Eager to enlist but not yet eligible, a 15-year-old Wilkins doctored the ’6’ in his birth year of 1926 to a ‘5’ on his birth certificate. He played hooky from school and filed into a Chicago courthouse.

“I passed the physical and everything,” Wilkins said, though one doctor pressed him about his age.

A newspaper photographer from the Herald American captured him queued up in the hallway with the others. Taken that morning, the photo was in the paper and in his parents’ hands that evening beneath the headline: ”Chicagoans Rush to Join Navy.”

Wilkins was exposed.

“Everybody knew I’d falsified the document the next day when I was in the paper,” said Wilkins. “If the letter (to report) ever came, they didn’t give it to me.

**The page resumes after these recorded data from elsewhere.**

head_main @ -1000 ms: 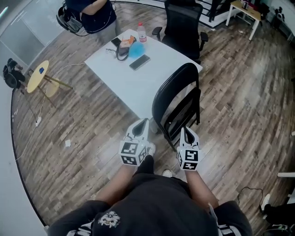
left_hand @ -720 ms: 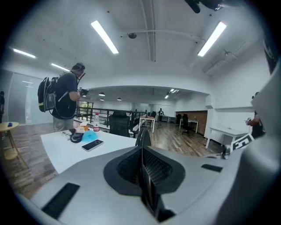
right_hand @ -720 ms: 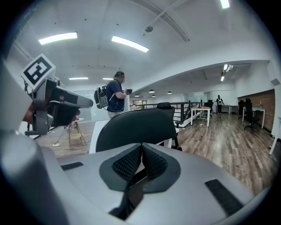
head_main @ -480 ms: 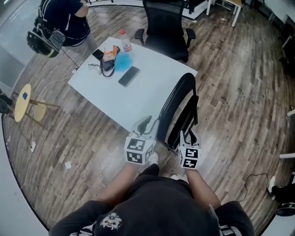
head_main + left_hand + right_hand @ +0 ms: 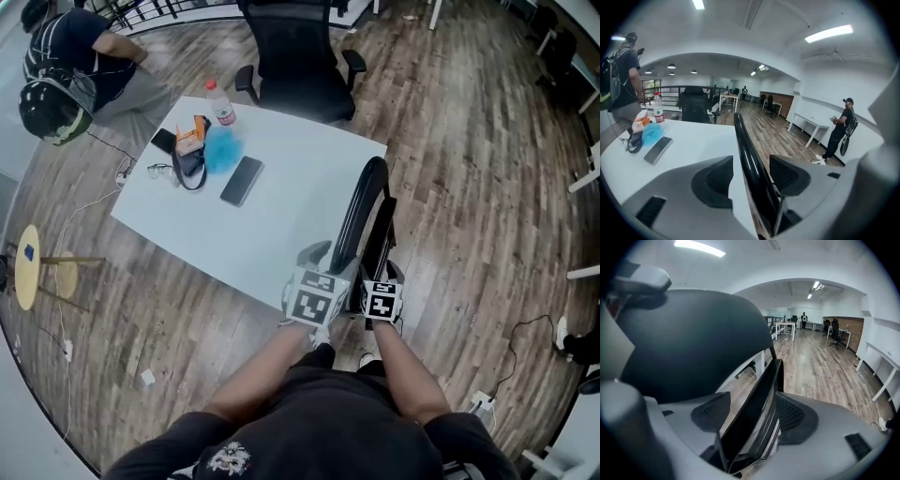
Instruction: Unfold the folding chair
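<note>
The black folding chair (image 5: 362,212) stands folded and edge-on against the white table's near right side. Both grippers reach it from the near side, and both sets of jaws have just been opening. My left gripper (image 5: 326,264) is open, with the thin edge of the backrest (image 5: 743,140) between its pads (image 5: 715,180); white table shows in the gap on the left. My right gripper (image 5: 378,274) is open too, astride the folded seat panel (image 5: 759,401), with the dark backrest (image 5: 693,343) filling that view's left. Neither pair of pads presses on the chair.
The white table (image 5: 300,202) carries a phone (image 5: 241,180), a bottle (image 5: 220,103) and a blue cloth (image 5: 221,150). A black office chair (image 5: 295,56) stands behind it. A person (image 5: 66,66) crouches at the far left. A small yellow round table (image 5: 28,267) stands left.
Both grippers have moved forward and down from just short of the chair to its near edge. Their jaws, shut a second ago, now stand apart around chair parts.
</note>
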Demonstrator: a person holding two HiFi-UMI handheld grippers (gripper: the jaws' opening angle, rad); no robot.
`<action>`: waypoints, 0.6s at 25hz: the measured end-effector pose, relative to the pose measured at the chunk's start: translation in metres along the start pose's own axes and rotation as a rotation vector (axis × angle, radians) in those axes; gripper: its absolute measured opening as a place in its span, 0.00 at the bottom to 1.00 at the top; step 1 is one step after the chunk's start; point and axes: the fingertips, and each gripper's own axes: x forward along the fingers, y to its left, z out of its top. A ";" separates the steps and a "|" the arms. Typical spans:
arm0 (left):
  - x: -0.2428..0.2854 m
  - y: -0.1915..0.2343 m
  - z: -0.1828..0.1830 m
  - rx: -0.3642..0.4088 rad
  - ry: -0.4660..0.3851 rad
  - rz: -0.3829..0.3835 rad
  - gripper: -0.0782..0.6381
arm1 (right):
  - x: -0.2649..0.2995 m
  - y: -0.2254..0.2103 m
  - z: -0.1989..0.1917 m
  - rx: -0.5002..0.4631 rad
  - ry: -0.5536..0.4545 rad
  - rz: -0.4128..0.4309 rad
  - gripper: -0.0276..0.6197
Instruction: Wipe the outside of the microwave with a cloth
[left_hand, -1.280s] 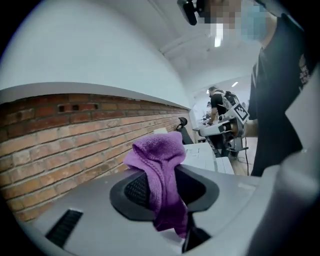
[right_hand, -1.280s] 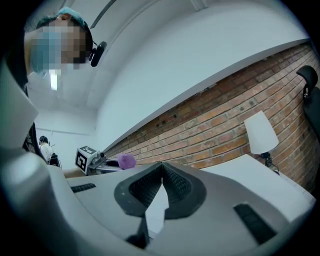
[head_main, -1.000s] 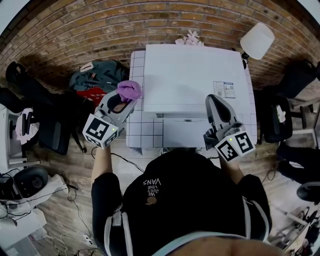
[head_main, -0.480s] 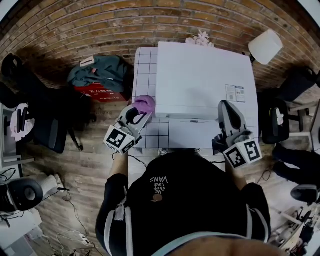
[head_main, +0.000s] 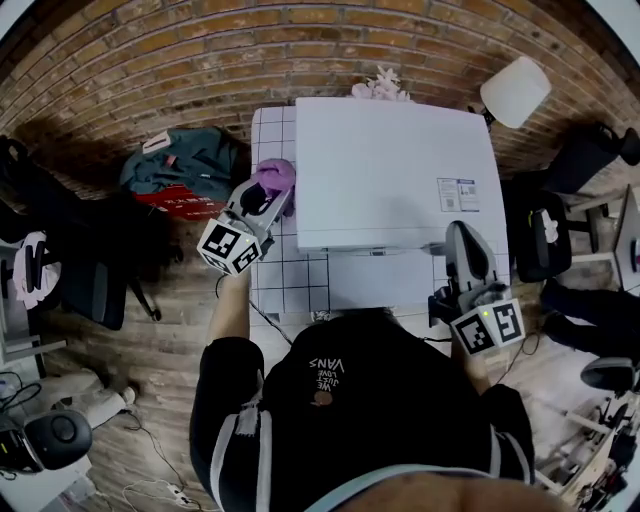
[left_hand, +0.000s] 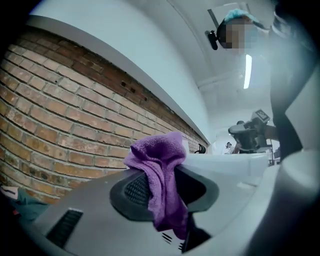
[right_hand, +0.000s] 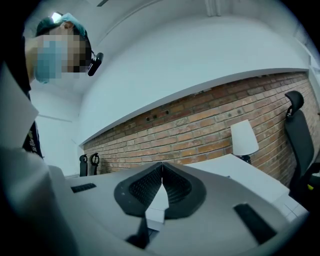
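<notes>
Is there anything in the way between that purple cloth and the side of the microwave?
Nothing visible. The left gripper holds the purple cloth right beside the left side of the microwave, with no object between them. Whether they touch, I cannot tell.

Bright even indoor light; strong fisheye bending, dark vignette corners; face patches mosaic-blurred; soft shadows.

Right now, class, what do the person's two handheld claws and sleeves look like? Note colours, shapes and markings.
The left claw and right claw are grey, tapered plastic shells. Each carries a white cube with black square markers at its rear, and black ribbed pads at its tip. The person's sleeves are black.
</notes>
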 end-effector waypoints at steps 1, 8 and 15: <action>0.009 0.010 0.001 0.003 -0.005 0.004 0.29 | -0.003 -0.003 0.000 0.004 0.000 -0.010 0.04; 0.068 0.081 0.004 -0.040 -0.035 0.056 0.29 | -0.026 -0.026 0.003 -0.002 -0.002 -0.113 0.04; 0.099 0.118 0.004 -0.061 -0.039 0.105 0.29 | -0.044 -0.044 0.000 -0.008 0.016 -0.190 0.04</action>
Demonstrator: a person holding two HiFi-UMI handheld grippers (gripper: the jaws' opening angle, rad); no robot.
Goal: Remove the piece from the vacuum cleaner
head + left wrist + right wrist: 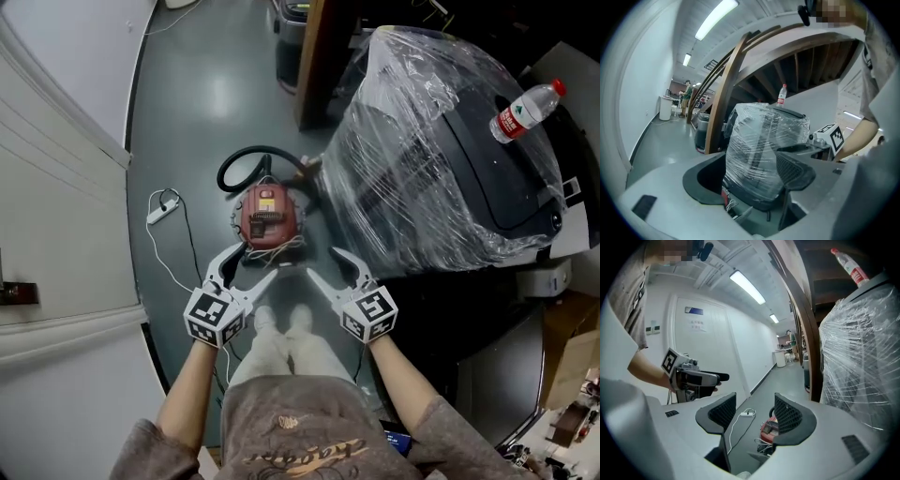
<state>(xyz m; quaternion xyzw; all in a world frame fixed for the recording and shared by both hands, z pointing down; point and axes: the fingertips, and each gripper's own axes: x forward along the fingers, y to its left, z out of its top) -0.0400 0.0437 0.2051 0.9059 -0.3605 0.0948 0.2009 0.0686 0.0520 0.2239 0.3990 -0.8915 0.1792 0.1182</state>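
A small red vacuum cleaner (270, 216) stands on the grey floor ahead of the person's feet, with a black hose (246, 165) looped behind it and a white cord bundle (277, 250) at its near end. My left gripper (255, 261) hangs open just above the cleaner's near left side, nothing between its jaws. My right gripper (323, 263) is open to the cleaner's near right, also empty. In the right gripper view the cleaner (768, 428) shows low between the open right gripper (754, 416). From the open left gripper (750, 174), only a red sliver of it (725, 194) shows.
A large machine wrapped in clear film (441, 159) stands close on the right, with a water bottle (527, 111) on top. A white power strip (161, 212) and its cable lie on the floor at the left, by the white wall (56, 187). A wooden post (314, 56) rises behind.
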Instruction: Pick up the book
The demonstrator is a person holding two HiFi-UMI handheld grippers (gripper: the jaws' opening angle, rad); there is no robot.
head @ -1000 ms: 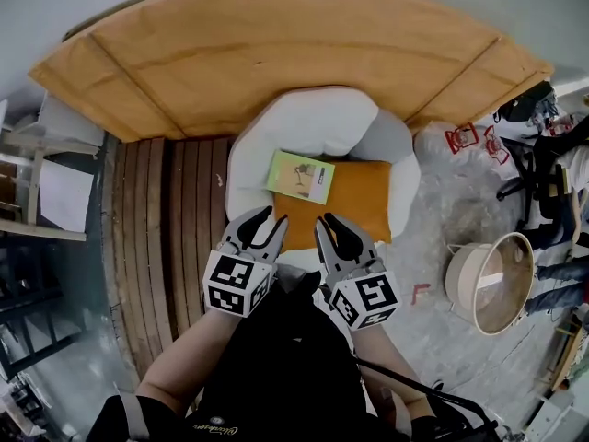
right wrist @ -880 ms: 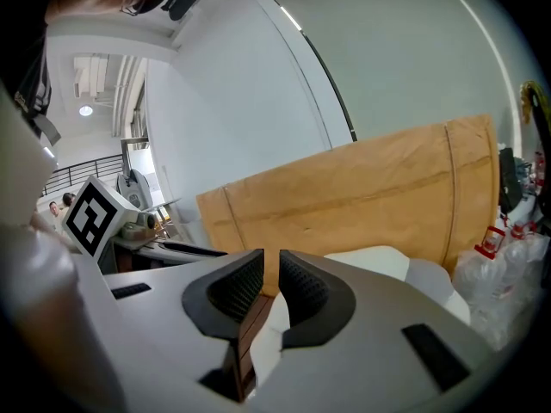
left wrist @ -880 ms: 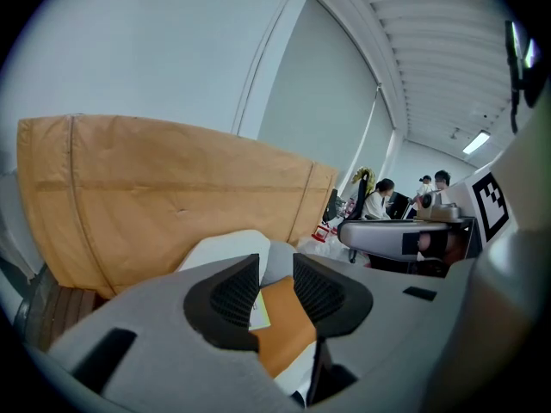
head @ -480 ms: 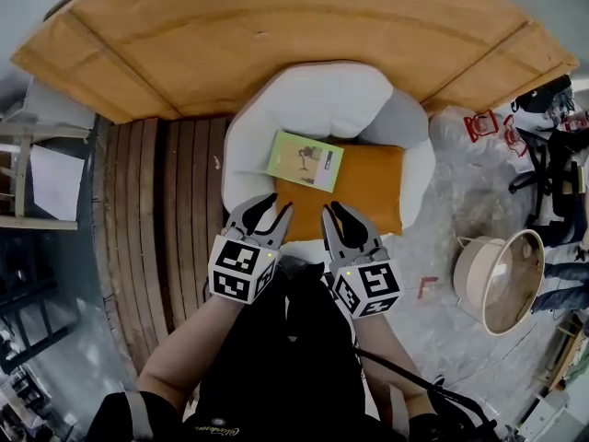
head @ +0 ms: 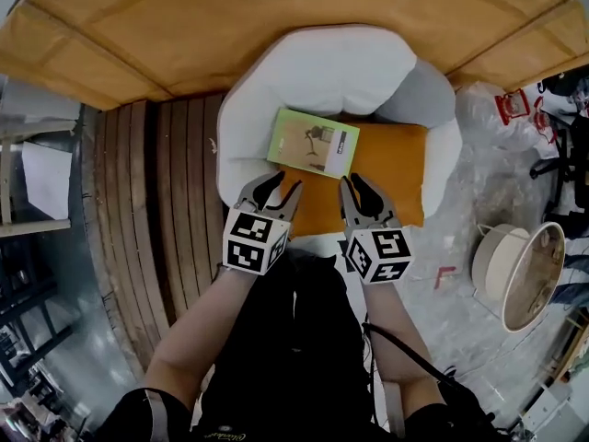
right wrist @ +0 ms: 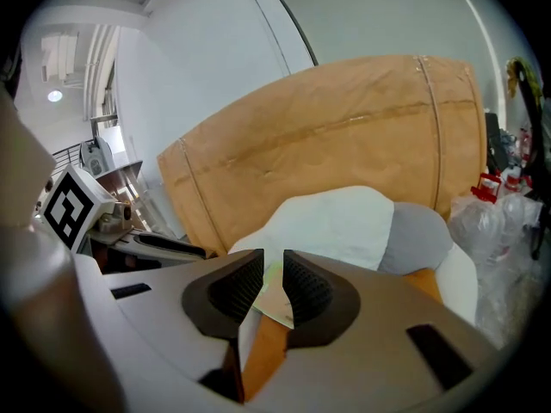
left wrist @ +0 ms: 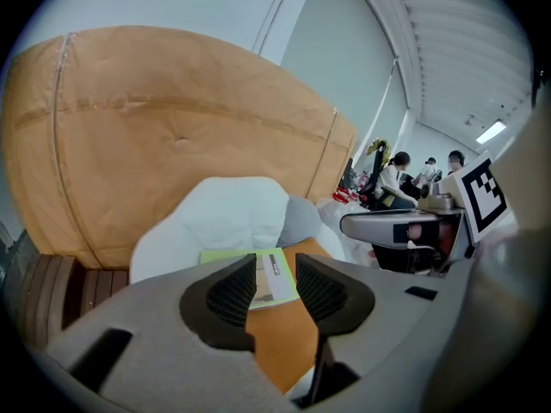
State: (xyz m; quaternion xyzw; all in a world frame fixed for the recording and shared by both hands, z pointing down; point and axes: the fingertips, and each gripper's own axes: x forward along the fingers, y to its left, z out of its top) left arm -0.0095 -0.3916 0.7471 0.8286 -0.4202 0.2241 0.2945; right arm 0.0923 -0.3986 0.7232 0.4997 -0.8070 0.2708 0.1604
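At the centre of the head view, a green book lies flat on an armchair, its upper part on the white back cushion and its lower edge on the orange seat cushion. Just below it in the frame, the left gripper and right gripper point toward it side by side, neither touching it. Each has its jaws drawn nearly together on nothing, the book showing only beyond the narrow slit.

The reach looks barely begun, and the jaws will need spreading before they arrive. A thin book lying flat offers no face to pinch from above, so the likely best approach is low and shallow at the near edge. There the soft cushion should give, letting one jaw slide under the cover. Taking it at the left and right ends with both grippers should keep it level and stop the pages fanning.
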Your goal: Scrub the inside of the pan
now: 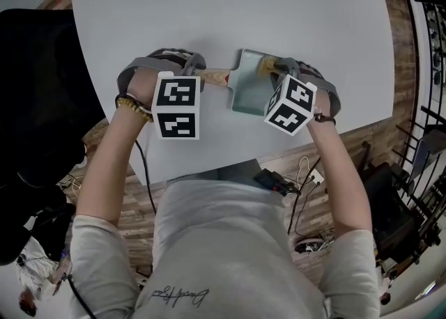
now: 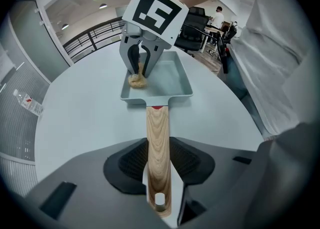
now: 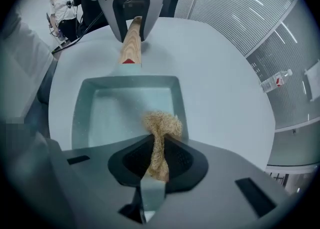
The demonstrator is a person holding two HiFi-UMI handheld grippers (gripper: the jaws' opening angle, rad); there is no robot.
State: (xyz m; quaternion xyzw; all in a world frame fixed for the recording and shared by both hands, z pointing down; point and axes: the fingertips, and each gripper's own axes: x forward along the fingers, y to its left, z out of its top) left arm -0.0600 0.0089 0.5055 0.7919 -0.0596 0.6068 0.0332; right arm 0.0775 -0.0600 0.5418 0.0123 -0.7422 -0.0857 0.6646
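Note:
A pale teal rectangular pan [image 1: 244,91] with a wooden handle [image 1: 213,76] lies on the white round table [image 1: 230,11]. My left gripper [image 2: 159,173] is shut on the handle [image 2: 157,138] and points steeply down. My right gripper [image 3: 157,165] is shut on a tan fibre scrubber [image 3: 161,125]. The scrubber's tuft rests inside the pan [image 3: 125,110], against the inner wall at the end away from the handle. In the left gripper view the scrubber [image 2: 137,80] sits in the pan's far left corner under the right gripper [image 2: 140,68].
The table's near edge [image 1: 209,175] runs just below both hands. A black office chair [image 1: 35,102] stands at the left, with cables on the wood floor [image 1: 306,178]. A water bottle [image 3: 277,79] lies beyond the table. A person [image 3: 57,8] stands far off.

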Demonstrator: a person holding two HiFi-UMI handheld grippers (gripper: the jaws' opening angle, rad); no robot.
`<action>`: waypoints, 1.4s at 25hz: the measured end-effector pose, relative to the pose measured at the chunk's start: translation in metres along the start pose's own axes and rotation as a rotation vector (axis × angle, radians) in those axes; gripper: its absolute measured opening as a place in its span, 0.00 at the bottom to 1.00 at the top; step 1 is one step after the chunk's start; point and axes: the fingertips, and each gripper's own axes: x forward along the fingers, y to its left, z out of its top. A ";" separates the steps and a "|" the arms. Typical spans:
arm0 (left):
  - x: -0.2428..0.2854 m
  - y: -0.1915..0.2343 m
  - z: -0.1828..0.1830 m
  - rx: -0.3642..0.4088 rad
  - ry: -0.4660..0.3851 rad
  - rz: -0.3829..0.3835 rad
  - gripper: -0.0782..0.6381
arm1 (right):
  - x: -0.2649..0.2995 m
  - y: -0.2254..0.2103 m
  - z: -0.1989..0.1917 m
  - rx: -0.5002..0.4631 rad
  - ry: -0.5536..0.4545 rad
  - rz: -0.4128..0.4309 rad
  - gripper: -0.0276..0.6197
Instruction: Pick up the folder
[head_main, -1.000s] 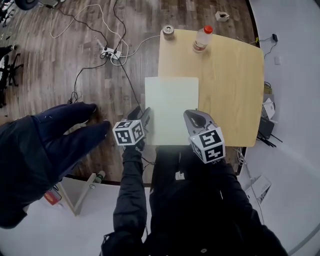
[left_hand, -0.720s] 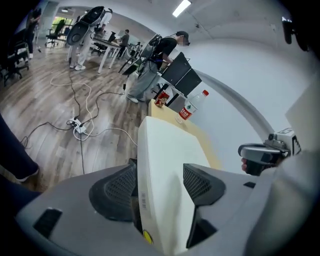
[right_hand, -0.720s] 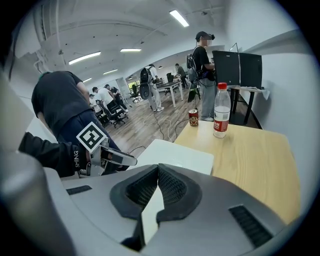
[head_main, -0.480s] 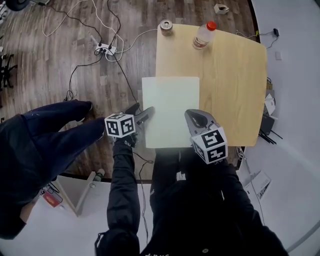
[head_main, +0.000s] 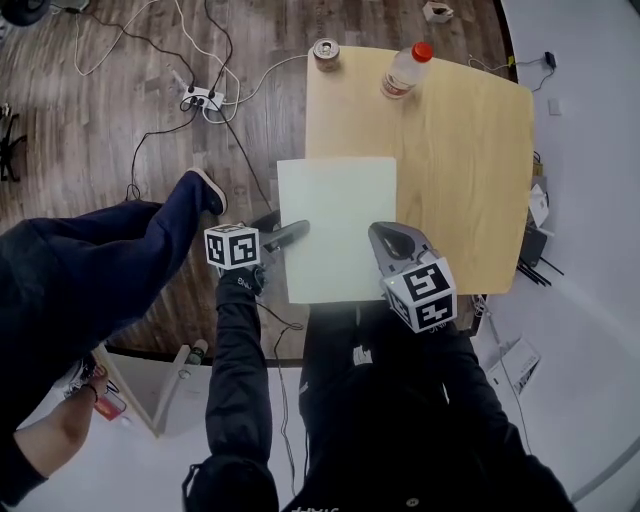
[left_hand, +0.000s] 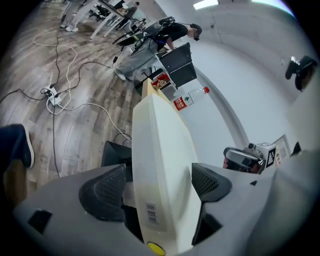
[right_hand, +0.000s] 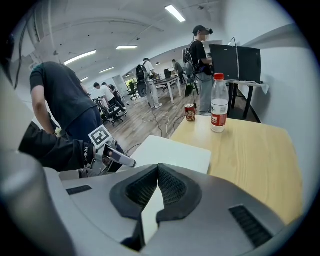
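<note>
In the head view, the folder's (head_main: 335, 225) lower right corner is hidden under the right gripper (head_main: 382, 238), as is part of the desk's (head_main: 460, 170) near edge. The bottle's (head_main: 402, 70) label is too small to read. 1 bystander (head_main: 70, 290) is cut off at the left edge.

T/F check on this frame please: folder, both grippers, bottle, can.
1. The left gripper is clamped shut on the folder. False: its jaws stand apart with the folder's edge between them, and they have just been opening.
2. The folder hangs over the table's left edge. True.
3. A bottle with a red cap stands on the table. True.
4. The can lies on the folder. False: it stands at the table's far left corner, apart from the folder.
5. The right gripper's jaws are spread wide. False: their tips meet.
</note>
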 end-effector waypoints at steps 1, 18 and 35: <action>0.002 0.001 -0.001 -0.020 -0.002 -0.024 0.65 | 0.000 -0.001 0.000 0.000 0.002 0.000 0.08; 0.016 -0.011 -0.010 -0.048 0.021 -0.177 0.65 | -0.009 -0.014 -0.014 0.027 0.013 -0.025 0.08; -0.028 -0.070 -0.001 0.039 -0.187 0.018 0.59 | -0.062 -0.014 -0.005 0.031 -0.079 -0.032 0.08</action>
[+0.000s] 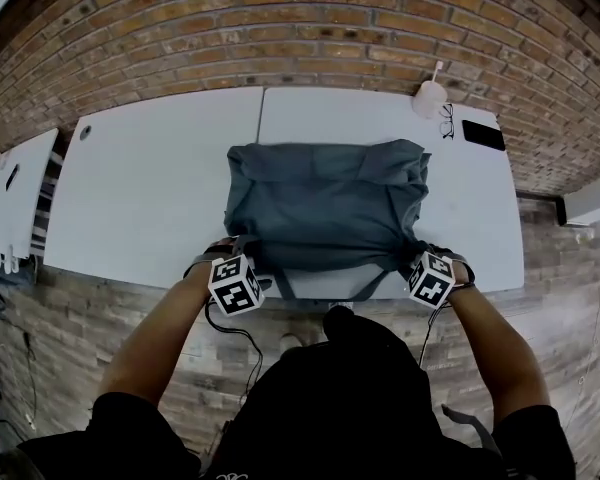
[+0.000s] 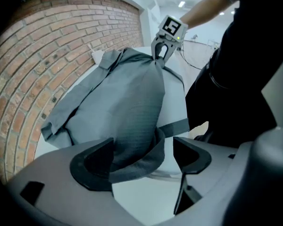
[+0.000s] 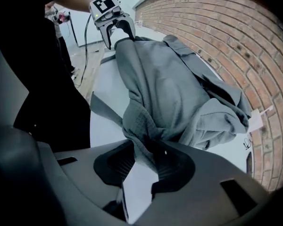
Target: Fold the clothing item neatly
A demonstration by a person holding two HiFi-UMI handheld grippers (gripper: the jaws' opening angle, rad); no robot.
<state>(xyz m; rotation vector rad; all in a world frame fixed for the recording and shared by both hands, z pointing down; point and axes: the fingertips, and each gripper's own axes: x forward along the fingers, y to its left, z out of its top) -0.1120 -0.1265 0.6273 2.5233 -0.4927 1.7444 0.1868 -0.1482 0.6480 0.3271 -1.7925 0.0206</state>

“I’m sure my mother put a stop to it.”

A year and some weeks later on his 17th birthday—Jan. 7, 1943—Wilkins followed his country into war and honored a family heritage rooted in World War I and The Civil War. He trained as a radio operator and served on a landing ship, LST-278, which carried troops and tanks into battles on the islands of Saipan, Tinian and Peleliu. He led as a senior petty officer in communications, overseeing several officers years his senior.

He was discharged in December 1946, joined the Navy reserve in 1950 and was assigned as a radio operator on board the submarine USS Catfish. He was discharged in February 1952. He returned to his Chicago neighborhood, also living in St. Sabina’s parish before moving to Orland Park 16 years ago. He went on to a 35-year career with Illinois Bell, and says “no one ever asked” to see his diploma, and he didn’t let it hinder him.

A bit of serendipity led him back to his high school.

Wilkins—Bremen VFW’s official photographer—was capturing the Color Guard during Tinley Park High School’s graduation ceremony in spring 2014. Also there with a camera was professional photographer Chuck Furlong. Furlong chatted with Wilkins and inquired about his own high school graduation. Wilkins relayed his bold tale of patriotic rebellion and an unfinished high school career.

Furlong, whose brother Rich Furlong is president emeritus of Leo’s alumni association, schemed to get Wilkins’ diploma into his hands. Furlong initially intended to keep it a surprise from Wilkins, who told Patch he ”couldn’t believe the fuss” that was made over him.

“So today, James E. Wilkins, Navy veteran, also becomes James E. Wilkins, Leo High School alumnus, 71 years later,” Furlong said during the ceremony. “Welcome Jim, we are proud of you.”